Line by line, restate the material word for word, omitting any image.
··· PROVIDED DATA
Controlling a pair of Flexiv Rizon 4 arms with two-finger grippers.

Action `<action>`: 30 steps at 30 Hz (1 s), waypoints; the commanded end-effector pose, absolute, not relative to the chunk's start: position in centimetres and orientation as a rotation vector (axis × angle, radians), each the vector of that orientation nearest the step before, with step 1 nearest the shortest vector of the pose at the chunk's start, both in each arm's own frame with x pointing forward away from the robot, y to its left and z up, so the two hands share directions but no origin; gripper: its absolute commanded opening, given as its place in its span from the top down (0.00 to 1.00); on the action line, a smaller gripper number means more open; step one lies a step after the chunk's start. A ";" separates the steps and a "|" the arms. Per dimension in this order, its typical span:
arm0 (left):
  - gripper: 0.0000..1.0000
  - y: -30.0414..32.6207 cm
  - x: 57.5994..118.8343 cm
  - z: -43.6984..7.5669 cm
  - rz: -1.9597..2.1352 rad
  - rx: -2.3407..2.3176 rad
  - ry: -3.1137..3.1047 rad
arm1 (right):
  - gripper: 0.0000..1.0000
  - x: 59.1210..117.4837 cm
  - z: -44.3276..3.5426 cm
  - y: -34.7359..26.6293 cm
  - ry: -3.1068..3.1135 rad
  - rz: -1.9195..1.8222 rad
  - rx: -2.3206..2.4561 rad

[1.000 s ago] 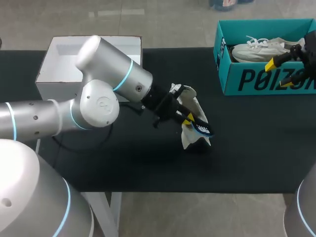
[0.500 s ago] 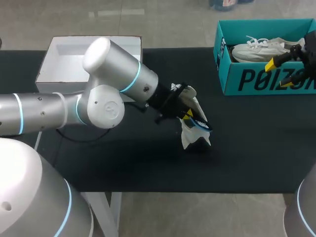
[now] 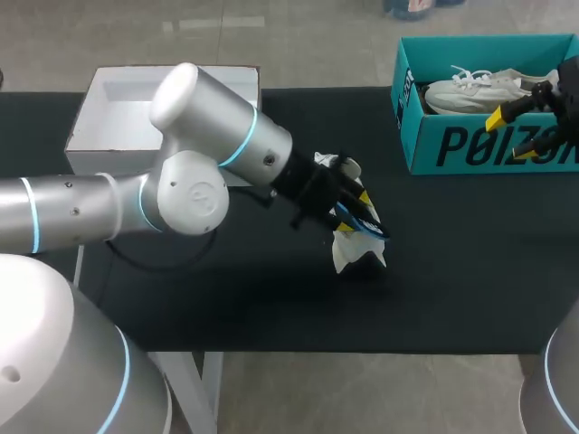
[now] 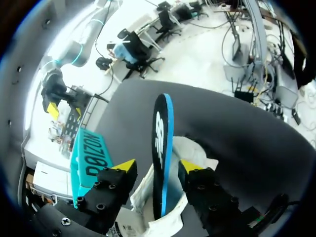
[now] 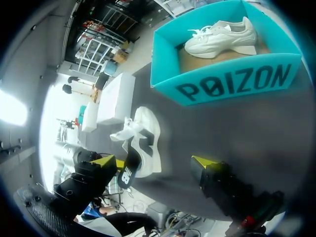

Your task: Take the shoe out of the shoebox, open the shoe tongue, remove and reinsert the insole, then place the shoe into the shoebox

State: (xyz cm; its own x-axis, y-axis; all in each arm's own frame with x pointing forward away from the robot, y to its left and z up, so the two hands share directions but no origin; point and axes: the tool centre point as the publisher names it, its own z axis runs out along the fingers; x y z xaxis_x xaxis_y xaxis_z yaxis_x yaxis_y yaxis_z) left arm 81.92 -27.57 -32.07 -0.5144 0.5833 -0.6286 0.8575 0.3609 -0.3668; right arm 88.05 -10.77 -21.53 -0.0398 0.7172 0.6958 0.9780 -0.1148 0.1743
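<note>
Atop table (image 3: 226,298) sit two shoes (image 5: 148,131) (image 5: 222,37), one insole (image 4: 162,143); left end effector's (image 4: 158,167) hold unclear, right end effector (image 5: 157,161) gaping empty.

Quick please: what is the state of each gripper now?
Left gripper: open; the insole stands between the jaws, not clamped.
Right gripper: open, empty.

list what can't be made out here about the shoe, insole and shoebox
- Insole: in the left wrist view its lower end is hidden inside the shoe, so how deep it sits is unclear.
- Shoe, head view: mostly covered by the left gripper; its tongue cannot be seen.
- Shoebox: its right end is cut off by the head view's edge and partly covered by the right gripper.
</note>
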 end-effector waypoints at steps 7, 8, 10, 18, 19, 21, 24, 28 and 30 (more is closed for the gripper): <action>1.00 -27.8 82.3 -33.0 -0.892 1.283 2.225 | 0.00 88.0 -21.5 -10.8 -1.788 -0.947 -1.870; 1.00 -27.8 82.4 -33.2 -0.887 1.284 2.225 | 0.00 88.0 -21.5 -10.8 -1.788 -0.947 -1.870; 1.00 -27.7 82.8 -33.5 -0.859 1.293 2.225 | 0.00 88.0 -21.5 -10.8 -1.788 -0.947 -1.870; 1.00 -26.9 84.7 -35.1 -0.752 1.320 2.212 | 0.00 88.0 -21.5 -10.8 -1.788 -0.947 -1.870; 1.00 -26.7 85.0 -35.3 -0.719 1.321 2.210 | 0.00 88.0 -21.5 -10.8 -1.788 -0.947 -1.870; 1.00 -26.5 85.7 -35.7 -0.699 1.316 2.218 | 0.00 88.0 -21.5 -10.8 -1.788 -0.947 -1.870; 1.00 -26.1 86.9 -36.0 -0.673 1.273 2.235 | 0.00 88.0 -21.5 -10.8 -1.788 -0.947 -1.870; 0.97 -25.7 87.4 -35.7 -0.658 1.245 2.248 | 0.00 88.0 -21.5 -10.8 -1.788 -0.947 -1.870; 0.31 -25.7 86.8 -35.0 -0.691 1.231 2.247 | 0.00 88.0 -21.5 -10.8 -1.788 -0.947 -1.870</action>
State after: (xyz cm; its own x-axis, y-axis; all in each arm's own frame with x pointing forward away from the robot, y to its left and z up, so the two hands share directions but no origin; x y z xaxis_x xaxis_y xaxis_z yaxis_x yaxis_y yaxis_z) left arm 87.39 -25.85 -35.52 -0.4775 0.6212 -0.6214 0.8618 0.4691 -0.1932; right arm 88.04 -10.79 -21.51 -0.0396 0.7174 0.6955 0.9780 -0.1149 0.1741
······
*SOLUTION FOR THIS TASK*:
Controlling a pair of Flexiv Rizon 4 arms with two-finger grippers.

Action `<action>`: 30 steps at 30 Hz (1 s), waypoints; the commanded end-effector pose, absolute, not relative to the chunk's start: position in centimetres and orientation as a rotation vector (axis × angle, radians), each the vector of that orientation nearest the step before, with step 1 nearest the shortest vector of the pose at the chunk's start, both in each arm's own frame with x pointing forward away from the robot, y to its left and z up, so the two hands share directions but no origin; gripper: its absolute commanded opening, given as its place in its span from the top down (0.00 to 1.00); on the action line, a smaller gripper number means more open; step one lies a step after the chunk's start. A ";" separates the steps and a "|" the arms. Per dimension in this order, its typical span:
arm0 (left):
  - gripper: 0.0000..1.0000
  - y: -30.0414..32.6207 cm
  - x: 57.5994..118.8343 cm
  - z: -43.6984..7.5669 cm
  - rz: -1.9597..2.1352 rad
  - rx: -2.3407..2.3176 rad
  - ry: -3.1137..3.1047 rad
arm1 (right):
  - gripper: 0.0000..1.0000
  - x: 59.1210..117.4837 cm
  - z: -44.3276..3.5426 cm
  - y: -34.7359..26.6293 cm
  - ry: -3.1068..3.1135 rad
  - rz: -1.9195..1.8222 rad
  - rx: -2.3206..2.4561 rad

[1.000 s ago] 
[0.500 s ago] 
[now] 
[now] 
[now] 

Your task: Take the shoe out of the shoebox, open the shoe tongue, remove and reinsert the insole, then place the shoe into the shoebox

State: (xyz cm; its own x-axis, y-axis; all in each arm's own frame with x pointing forward away from the robot, y to its left and z up, so the two hands share directions but no origin; point and axes: the tool centre point as the publisher names it, its own z axis runs out along the fingers; x y z xaxis_x xaxis_y xaxis_z yaxis_x yaxis_y yaxis_z) left arm 81.92 -27.57 -32.07 -0.5144 0.5833 -0.6286 0.8575 0.3609 -0.3668; right arm 88.05 -10.77 -21.53 -0.0398 0.7172 0.6958 0.9780 -0.1148 0.1743
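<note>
Atop table (image 3: 226,298) sit two shoes (image 5: 148,131) (image 5: 222,37), one insole (image 4: 162,143); left end effector's (image 4: 158,167) hold unclear, right end effector (image 5: 157,161) gaping empty.

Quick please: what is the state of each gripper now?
Left gripper: open; the insole stands between the jaws, not clamped.
Right gripper: open, empty.

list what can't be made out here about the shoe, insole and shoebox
- Insole: in the left wrist view its lower end is hidden inside the shoe, so how deep it sits is unclear.
- Shoe, head view: mostly covered by the left gripper; its tongue cannot be seen.
- Shoebox: its right end is cut off by the head view's edge and partly covered by the right gripper.
</note>
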 end-effector waypoints at steps 7, 8, 10, 18, 19, 21, 24, 28 and 30 (more is closed for the gripper): <action>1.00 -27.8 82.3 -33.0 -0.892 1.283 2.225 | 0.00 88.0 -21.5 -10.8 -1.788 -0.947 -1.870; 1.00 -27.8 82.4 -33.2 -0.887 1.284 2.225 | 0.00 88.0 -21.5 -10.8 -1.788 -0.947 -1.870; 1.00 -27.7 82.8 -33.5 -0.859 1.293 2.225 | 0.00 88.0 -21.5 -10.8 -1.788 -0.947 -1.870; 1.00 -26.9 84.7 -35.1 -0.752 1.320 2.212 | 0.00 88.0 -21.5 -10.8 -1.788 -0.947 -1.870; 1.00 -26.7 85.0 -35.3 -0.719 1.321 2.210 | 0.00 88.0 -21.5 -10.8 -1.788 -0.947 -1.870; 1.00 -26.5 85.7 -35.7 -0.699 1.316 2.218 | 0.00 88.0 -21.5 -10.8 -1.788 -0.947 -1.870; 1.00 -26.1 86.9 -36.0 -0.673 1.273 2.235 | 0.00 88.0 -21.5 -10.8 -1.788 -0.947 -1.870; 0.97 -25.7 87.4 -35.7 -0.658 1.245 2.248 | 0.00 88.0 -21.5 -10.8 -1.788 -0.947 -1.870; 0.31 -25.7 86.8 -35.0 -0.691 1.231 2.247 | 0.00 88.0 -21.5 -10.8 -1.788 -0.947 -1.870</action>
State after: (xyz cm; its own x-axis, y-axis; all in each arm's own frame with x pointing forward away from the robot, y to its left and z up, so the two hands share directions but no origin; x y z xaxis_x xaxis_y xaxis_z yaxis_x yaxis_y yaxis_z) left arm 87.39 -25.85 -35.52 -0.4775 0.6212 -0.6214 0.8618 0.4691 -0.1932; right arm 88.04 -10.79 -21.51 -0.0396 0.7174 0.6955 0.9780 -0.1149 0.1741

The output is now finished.